PROBLEM DETAILS
Set every line of the listing down again, keeping it identical.

(DATA SECTION Opens)

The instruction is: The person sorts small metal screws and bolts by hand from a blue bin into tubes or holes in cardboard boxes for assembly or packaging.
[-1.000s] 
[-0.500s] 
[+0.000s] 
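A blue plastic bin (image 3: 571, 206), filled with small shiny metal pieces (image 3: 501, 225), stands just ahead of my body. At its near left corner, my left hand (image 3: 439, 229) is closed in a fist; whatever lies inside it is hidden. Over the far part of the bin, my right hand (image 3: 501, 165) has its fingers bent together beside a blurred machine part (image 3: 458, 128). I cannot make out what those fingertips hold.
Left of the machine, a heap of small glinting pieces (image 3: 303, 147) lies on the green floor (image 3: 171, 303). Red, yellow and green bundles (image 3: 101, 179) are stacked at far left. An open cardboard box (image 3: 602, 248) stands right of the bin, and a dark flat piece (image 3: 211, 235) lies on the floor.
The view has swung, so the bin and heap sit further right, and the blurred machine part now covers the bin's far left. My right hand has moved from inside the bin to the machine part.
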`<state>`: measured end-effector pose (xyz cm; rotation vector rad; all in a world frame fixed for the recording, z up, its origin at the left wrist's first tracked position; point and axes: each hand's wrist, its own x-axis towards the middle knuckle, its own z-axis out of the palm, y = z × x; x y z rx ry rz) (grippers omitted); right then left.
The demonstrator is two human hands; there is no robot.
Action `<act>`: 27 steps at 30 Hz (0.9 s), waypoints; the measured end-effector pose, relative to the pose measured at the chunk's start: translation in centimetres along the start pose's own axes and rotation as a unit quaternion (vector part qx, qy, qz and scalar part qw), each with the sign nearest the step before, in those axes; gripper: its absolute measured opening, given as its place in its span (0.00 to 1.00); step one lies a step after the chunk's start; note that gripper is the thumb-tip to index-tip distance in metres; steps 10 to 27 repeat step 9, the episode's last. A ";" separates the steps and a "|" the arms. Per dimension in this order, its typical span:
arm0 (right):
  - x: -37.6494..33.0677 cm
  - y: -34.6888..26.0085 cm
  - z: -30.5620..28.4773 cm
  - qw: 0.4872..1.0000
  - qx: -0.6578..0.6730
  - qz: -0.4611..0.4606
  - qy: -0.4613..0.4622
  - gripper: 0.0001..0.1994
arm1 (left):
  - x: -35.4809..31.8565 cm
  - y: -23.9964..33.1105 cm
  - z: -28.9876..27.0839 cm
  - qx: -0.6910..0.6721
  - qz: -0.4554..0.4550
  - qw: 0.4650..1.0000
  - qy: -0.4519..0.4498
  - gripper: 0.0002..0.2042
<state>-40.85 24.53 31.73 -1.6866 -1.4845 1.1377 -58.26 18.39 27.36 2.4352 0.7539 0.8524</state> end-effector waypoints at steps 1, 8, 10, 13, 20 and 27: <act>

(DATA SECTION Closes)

TASK RESULT
The instruction is: The person sorts small metal screws and bolts by hand from a blue bin into tubes or holes in cardboard boxes for assembly or packaging.
[-1.000s] 
[-0.500s] 
[+0.000s] 
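A blue plastic bin (image 3: 571, 206), filled with small shiny metal pieces (image 3: 501, 225), stands just ahead of my body. At its near left corner, my left hand (image 3: 439, 229) is closed in a fist; whatever lies inside it is hidden. Over the far part of the bin, my right hand (image 3: 501, 165) has its fingers bent together beside a blurred machine part (image 3: 458, 128). I cannot make out what those fingertips hold.
Left of the machine, a heap of small glinting pieces (image 3: 303, 147) lies on the green floor (image 3: 171, 303). Red, yellow and green bundles (image 3: 101, 179) are stacked at far left. An open cardboard box (image 3: 602, 248) stands right of the bin, and a dark flat piece (image 3: 211, 235) lies on the floor.
The view has swung, so the bin and heap sit further right, and the blurred machine part now covers the bin's far left. My right hand has moved from inside the bin to the machine part.
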`<state>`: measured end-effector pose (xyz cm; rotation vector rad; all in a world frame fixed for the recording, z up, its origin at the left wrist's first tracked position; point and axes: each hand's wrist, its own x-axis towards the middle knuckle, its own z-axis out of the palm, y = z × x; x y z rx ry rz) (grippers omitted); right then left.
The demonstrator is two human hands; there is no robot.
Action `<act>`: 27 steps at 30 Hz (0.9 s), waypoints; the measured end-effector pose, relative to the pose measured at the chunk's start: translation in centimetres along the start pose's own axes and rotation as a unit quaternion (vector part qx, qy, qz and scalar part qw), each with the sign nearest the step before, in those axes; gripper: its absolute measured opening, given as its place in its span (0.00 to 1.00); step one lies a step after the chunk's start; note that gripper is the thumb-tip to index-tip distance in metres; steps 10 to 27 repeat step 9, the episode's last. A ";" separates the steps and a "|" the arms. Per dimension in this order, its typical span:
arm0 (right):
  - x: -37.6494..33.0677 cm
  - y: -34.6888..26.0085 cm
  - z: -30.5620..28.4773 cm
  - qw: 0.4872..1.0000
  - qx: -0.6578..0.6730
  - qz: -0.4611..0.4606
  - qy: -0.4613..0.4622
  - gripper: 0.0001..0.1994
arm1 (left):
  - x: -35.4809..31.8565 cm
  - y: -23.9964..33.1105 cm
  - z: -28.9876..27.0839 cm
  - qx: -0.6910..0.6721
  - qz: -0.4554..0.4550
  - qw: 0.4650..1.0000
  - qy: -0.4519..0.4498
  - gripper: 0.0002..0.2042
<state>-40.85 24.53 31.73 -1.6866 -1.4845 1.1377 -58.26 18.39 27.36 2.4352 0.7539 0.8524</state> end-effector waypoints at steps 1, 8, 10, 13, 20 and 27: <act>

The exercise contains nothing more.